> **Action item**:
Take the listing below and output it exactly, with no images.

> **Data block**:
######

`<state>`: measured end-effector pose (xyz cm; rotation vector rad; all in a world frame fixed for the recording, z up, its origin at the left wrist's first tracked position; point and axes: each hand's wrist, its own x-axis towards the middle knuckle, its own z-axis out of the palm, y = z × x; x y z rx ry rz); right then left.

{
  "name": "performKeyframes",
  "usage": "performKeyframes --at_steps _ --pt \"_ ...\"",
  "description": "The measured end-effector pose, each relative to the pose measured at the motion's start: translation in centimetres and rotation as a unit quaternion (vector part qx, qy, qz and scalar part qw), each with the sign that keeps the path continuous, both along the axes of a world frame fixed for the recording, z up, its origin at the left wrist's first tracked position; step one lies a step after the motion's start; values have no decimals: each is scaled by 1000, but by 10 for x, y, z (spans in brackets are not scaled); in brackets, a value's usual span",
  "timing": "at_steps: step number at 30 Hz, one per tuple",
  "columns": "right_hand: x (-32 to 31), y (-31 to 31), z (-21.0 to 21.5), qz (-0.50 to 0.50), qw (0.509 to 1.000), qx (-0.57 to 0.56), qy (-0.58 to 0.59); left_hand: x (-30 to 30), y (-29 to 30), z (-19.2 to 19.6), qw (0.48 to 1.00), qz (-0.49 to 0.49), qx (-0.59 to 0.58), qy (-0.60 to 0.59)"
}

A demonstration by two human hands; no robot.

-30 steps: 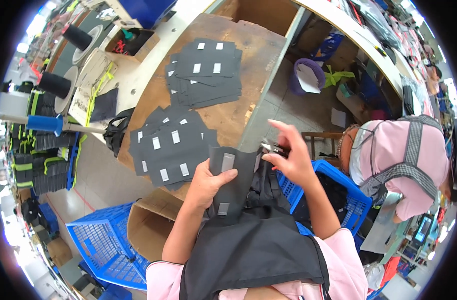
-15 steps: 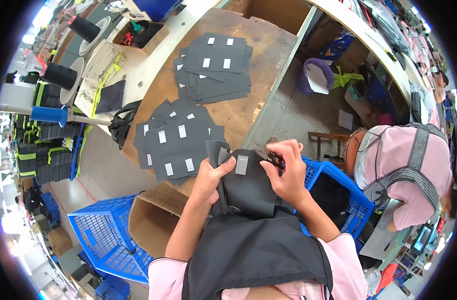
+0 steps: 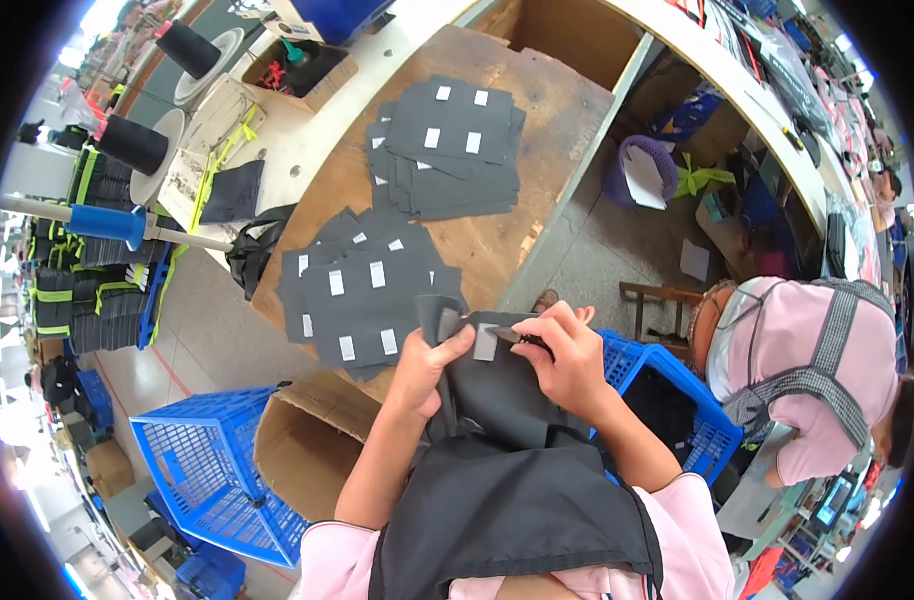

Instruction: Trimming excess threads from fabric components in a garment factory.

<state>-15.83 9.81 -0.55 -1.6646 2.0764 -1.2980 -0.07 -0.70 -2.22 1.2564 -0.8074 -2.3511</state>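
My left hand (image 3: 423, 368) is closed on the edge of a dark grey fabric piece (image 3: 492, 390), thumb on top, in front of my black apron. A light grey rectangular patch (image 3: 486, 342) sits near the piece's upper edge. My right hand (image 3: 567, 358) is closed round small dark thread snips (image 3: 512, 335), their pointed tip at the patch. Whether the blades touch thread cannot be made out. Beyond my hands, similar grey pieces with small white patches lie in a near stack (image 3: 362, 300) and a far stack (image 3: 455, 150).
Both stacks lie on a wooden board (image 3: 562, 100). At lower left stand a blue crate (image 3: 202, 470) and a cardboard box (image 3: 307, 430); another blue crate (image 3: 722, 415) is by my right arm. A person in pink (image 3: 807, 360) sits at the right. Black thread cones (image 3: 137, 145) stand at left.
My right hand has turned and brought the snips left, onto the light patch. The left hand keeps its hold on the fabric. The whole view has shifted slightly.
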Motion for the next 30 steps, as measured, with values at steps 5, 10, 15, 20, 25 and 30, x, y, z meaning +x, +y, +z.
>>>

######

> **Response below**:
`<state>`: measured end-effector pose (xyz cm; rotation vector rad; all in a world frame fixed for the recording, z up, its origin at the left wrist's first tracked position; point and axes: each hand's wrist, its own x-axis towards the middle knuckle, its own z-axis out of the palm, y = z × x; x y z rx ry rz); right then left.

{
  "name": "performKeyframes",
  "usage": "performKeyframes --at_steps _ --pt \"_ ...\"",
  "description": "The measured end-effector pose, each relative to the pose measured at the motion's start: translation in centimetres and rotation as a unit quaternion (vector part qx, qy, qz and scalar part qw), each with the sign that keeps the path continuous, both along the axes of a world frame fixed for the recording, z up, its origin at the left wrist's first tracked position; step one lies a step after the motion's start; values have no decimals: each is scaled by 1000, but by 10 for x, y, z (spans in brackets are not scaled); in brackets, a value's usual span",
  "timing": "at_steps: step number at 30 Hz, one per tuple",
  "columns": "right_hand: x (-32 to 31), y (-31 to 31), z (-21.0 to 21.5), qz (-0.50 to 0.50), qw (0.509 to 1.000), qx (-0.57 to 0.56), qy (-0.58 to 0.59); left_hand: x (-30 to 30), y (-29 to 30), z (-19.2 to 19.6), qw (0.48 to 1.00), qz (-0.49 to 0.49), qx (-0.59 to 0.58), qy (-0.60 to 0.59)"
}

A demonstration by two human hands; no robot.

-30 steps: 
-15 steps: 
+0 steps: 

Instruction: Trimming excess threads from fabric components in a garment factory.

<state>-15.83 9.81 -0.55 -1.6646 2.0764 -1.2980 -0.07 -0.70 -2.22 1.2564 -0.8074 -2.3511</state>
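My left hand (image 3: 423, 368) is closed on the edge of a dark grey fabric piece (image 3: 492, 390), thumb on top, in front of my black apron. A light grey rectangular patch (image 3: 486, 342) sits near the piece's upper edge. My right hand (image 3: 567, 358) is closed round small dark thread snips (image 3: 512, 335), their pointed tip at the patch. Whether the blades touch thread cannot be made out. Beyond my hands, similar grey pieces with small white patches lie in a near stack (image 3: 362, 300) and a far stack (image 3: 455, 150).
Both stacks lie on a wooden board (image 3: 562, 100). At lower left stand a blue crate (image 3: 202, 470) and a cardboard box (image 3: 307, 430); another blue crate (image 3: 722, 415) is by my right arm. A person in pink (image 3: 807, 360) sits at the right. Black thread cones (image 3: 137, 145) stand at left.
My right hand has turned and brought the snips left, onto the light patch. The left hand keeps its hold on the fabric. The whole view has shifted slightly.
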Motion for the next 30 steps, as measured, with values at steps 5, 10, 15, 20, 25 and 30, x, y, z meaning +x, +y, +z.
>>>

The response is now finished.